Chartres : Le musée des Beaux-Arts s'offre une spectaculaire cure de jouvence à 19,4 millions d’euros
C’est un serpent de mer qui s'apprête enfin à sortir de l’eau. Depuis les années 1990, les projets de rénovation du musée des Beaux-Arts de Chartres se succédaient dans les cartons sans jamais voir le jour. Cette fois, c’est la bonne. Lors de son dernier conseil municipal, la municipalité a tranché en désignant le lauréat qui aura la lourde tâche de réinventer les quelque 4 200 m² de cet ancien palais épiscopal.
Face à quatre concurrents de taille, c’est le groupement composé de Lympia (mandataire), BLP & Associés et Studio Matters qui a décroché le morceau. Un choix guidé par une vision claire : de la sobriété, une touche de modernité bien sentie, et surtout, le respect absolu de l'âme d'un bâtiment classé Monument Historique.
Un coup de jeune du sol au plafond ... et jusque dans les combles
Le grand défi de cette rénovation ? Tout changer… sans rien agrandir ! Pour réussir ce tour de force architectural et gagner de précieux mètres carrés, les concepteurs ont eu la bonne idée d’investir les combles du bâtiment. Sous les magnifiques charpentes en bois apparentes — révélées par les premières projections du projet —, les visiteurs pourront déambuler dans une ambiance feutrée et intimiste, baignée de lumière.
Au total, ce sont entre 1 600 et 1 800 m² d'espaces d'exposition qui vont être intégralement repensés.

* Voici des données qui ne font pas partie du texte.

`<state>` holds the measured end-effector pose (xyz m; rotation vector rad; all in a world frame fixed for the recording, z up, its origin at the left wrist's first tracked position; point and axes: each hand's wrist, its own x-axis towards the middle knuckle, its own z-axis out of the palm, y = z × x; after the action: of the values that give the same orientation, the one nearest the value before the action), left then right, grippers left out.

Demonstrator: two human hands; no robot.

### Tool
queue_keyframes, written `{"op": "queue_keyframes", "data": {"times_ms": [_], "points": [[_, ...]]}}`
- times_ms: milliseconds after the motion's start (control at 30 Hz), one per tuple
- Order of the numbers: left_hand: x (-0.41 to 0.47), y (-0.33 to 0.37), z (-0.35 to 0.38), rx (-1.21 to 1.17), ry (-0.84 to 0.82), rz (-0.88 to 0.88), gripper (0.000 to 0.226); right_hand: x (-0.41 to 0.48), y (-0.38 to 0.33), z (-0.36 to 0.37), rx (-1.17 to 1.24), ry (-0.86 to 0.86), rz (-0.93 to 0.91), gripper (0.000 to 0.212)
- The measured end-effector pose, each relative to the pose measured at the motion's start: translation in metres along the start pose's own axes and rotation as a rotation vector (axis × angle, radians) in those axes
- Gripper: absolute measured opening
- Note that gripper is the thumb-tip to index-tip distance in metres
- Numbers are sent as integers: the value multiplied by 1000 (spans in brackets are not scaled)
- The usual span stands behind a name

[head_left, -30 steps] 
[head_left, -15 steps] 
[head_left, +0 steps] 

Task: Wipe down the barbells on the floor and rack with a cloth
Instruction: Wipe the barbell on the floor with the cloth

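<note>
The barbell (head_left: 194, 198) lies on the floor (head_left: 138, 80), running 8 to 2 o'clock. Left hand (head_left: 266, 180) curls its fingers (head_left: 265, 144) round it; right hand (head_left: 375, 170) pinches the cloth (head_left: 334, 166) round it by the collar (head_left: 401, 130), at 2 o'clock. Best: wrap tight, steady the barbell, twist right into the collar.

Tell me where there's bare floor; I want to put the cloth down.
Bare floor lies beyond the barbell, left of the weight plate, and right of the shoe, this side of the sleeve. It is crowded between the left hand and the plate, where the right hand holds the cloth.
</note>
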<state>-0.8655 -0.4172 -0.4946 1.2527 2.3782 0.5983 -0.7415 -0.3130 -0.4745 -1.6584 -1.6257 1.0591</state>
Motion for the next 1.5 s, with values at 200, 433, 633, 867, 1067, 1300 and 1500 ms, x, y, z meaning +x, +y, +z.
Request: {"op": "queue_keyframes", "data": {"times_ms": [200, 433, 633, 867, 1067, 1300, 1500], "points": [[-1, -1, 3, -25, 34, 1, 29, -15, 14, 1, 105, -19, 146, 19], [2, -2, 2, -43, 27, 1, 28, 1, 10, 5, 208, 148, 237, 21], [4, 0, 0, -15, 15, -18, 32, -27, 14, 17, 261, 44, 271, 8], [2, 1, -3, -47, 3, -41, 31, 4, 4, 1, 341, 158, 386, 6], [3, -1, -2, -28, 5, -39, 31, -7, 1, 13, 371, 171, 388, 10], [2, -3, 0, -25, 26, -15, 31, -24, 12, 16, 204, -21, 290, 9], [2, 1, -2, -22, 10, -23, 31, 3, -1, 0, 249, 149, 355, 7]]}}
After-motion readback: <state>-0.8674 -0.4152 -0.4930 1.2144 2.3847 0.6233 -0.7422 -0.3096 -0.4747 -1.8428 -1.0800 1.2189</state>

Fini le parcours parfois labyrinthique pour les touristes de passage ou les habitués de la basse-cour. Le futur musée s’articulera autour d'une entrée unique et 100 % accessible, distribuant trois parcours thématiques clairs : les Beaux-Arts, l’histoire locale et les fascinantes collections non européennes. Les espaces d'accueil, la billetterie et la boutique-librairie s'offriront eux aussi une mise aux normes digne des grands standards muséaux du XXIe siècle.
Dehors, la cour d’honneur va retrouver une seconde jeunesse en devenant une véritable zone d'attente et de vie pour les visiteurs, offrant un panorama imprenable sur le chevet de la cathédrale voisine. Un argument touristique majeur pour la cité eurélienne.

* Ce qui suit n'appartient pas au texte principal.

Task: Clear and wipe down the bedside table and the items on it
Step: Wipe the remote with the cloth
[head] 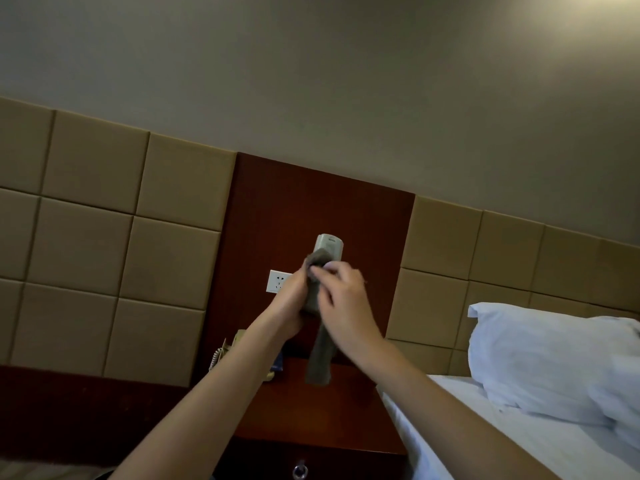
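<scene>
We find the remote control (329, 244) held upright above the bedside table (322, 414), its top end clear of both hands. The left hand (289, 306), at the remote's 8 o'clock, is curled round its lower body. The right hand (343, 299), at 4 o'clock, pinches a grey cloth (318, 367) against it; the cloth's tail hangs towards 6 o'clock. A telephone (239, 341), partly hidden, sits at the table's 10 o'clock.

Pale grey remote (328, 244); dull grey-green cloth (319, 362); dark reddish-brown bedside table (349, 407) and wall panel (311, 202); tan headboard (86, 220) in a grid of squares; white pillow (554, 358); white socket (277, 280); beige telephone (238, 340); plain greyish-beige wall (311, 81).
</scene>
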Available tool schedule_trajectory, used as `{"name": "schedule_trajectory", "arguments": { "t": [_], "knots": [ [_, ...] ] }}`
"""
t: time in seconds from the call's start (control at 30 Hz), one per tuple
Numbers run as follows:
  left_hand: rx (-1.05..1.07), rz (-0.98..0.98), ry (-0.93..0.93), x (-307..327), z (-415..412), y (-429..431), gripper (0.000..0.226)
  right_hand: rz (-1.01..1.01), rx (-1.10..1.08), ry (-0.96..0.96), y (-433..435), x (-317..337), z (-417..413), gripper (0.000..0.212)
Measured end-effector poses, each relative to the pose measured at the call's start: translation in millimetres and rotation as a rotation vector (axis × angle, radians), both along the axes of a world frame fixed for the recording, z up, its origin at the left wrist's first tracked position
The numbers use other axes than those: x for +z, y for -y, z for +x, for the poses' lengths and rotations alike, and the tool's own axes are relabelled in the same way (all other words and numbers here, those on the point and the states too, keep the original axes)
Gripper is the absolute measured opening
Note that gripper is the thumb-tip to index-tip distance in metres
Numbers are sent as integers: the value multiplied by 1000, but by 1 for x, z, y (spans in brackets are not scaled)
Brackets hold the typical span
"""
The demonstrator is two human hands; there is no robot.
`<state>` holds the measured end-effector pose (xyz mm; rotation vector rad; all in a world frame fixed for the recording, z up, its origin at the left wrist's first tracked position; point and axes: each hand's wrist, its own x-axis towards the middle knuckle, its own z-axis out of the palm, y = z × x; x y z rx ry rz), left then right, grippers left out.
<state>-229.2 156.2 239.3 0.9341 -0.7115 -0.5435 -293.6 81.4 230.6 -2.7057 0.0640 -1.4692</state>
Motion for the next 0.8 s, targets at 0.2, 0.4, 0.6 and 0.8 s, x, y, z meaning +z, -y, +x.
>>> {"name": "schedule_trajectory", "arguments": {
  "t": [0.2, 0.4, 0.6, 0.8],
  "knots": [
    [36, 15, 121, -6, 9, -2, 27, -205, -100, 63, 10, -3, 3, 39],
    [-104, -34, 131, -2, -2, 6, 47, -44, -113, 208, 24, 41, -7, 42],
    [-40, -132, -14, 18, 9, 7, 48, 182, 154, 93, 1, 21, -1, 41],
    [-15, 9, -15, 3, 34, 12, 39, 284, 240, 33, 3, -26, 28, 47]
  ]
}}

Le calendrier : patience, réouverture prévue en 2030
Si le projet fait déjà saliver les amoureux de patrimoine, il va falloir s’armer d'un peu de patience avant de pouvoir admirer les premiers coups de pinceaux. L'enveloppe financière prévisionnelle — qui s'élève à 19,4 millions d'euros HT — entre dès ce mois-ci dans une phase de négociations serrées qui durera jusqu'à la rentrée de septembre.

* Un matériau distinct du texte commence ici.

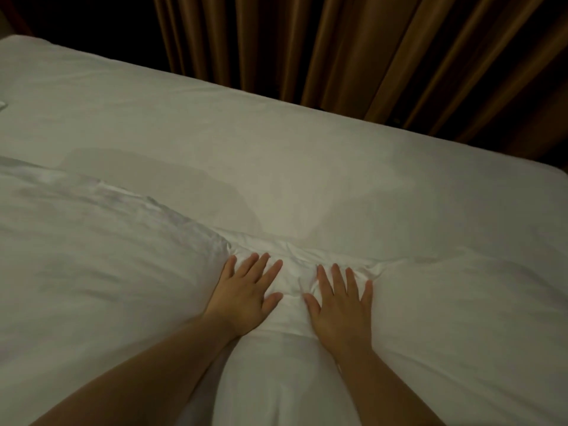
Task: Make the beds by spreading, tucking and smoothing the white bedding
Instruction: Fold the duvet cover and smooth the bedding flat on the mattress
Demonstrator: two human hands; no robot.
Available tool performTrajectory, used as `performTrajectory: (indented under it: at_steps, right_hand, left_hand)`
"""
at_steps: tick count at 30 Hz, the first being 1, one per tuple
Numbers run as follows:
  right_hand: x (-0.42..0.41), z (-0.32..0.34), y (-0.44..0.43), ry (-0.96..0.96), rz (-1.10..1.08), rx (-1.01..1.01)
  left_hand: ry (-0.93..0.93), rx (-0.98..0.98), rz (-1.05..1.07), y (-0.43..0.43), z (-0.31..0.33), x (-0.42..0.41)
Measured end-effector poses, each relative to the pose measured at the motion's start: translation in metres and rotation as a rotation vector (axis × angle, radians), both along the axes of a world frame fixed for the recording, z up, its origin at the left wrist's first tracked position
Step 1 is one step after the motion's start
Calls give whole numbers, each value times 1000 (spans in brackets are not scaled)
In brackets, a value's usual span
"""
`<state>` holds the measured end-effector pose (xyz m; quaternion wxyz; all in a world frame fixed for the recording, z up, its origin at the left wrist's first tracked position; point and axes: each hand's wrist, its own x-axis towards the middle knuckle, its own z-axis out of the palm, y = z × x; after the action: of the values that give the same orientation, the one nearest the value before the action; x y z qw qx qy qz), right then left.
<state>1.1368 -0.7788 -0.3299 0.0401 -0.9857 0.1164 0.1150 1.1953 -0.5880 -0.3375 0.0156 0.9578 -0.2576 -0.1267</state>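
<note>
A white duvet covers the near half of the bed, its folded top edge running from the left toward the centre. Beyond it lies the smooth white sheet over the mattress. My left hand presses flat on the duvet near its bunched edge, fingers spread and straight. My right hand presses flat beside it, fingers spread, a hand's width to the right. Between the two hands the fabric is wrinkled into small folds.
Brown pleated curtains hang close behind the far side of the bed. The far edge of the mattress runs diagonally down to the right. The room is dim.
</note>
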Motion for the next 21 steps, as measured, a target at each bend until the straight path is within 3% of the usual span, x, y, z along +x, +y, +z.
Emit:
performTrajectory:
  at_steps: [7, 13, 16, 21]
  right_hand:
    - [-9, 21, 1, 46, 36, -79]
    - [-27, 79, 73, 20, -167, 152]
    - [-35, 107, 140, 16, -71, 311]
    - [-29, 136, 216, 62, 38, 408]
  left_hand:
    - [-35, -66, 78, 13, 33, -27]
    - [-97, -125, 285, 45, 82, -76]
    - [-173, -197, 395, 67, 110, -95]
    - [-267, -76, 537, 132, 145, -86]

La signature officielle du marché de maîtrise d’œuvre est attendue pour l’automne 2026. S’ouvriront alors dix-huit mois d’études techniques minutieuses et d’appels d’offres. Les compagnons et les ouvriers n'investiront véritablement le chantier qu'au printemps 2028, pour une phase de travaux programmée sur deux ans, visant une livraison à l'horizon 2030.
D'ici là, le musée des Beaux-Arts s'apprête à vivre sa dernière ligne droite dans sa configuration actuelle. L'occasion ou jamais d'aller y jeter un œil nostalgique avant le grand grand saut vers la modernité.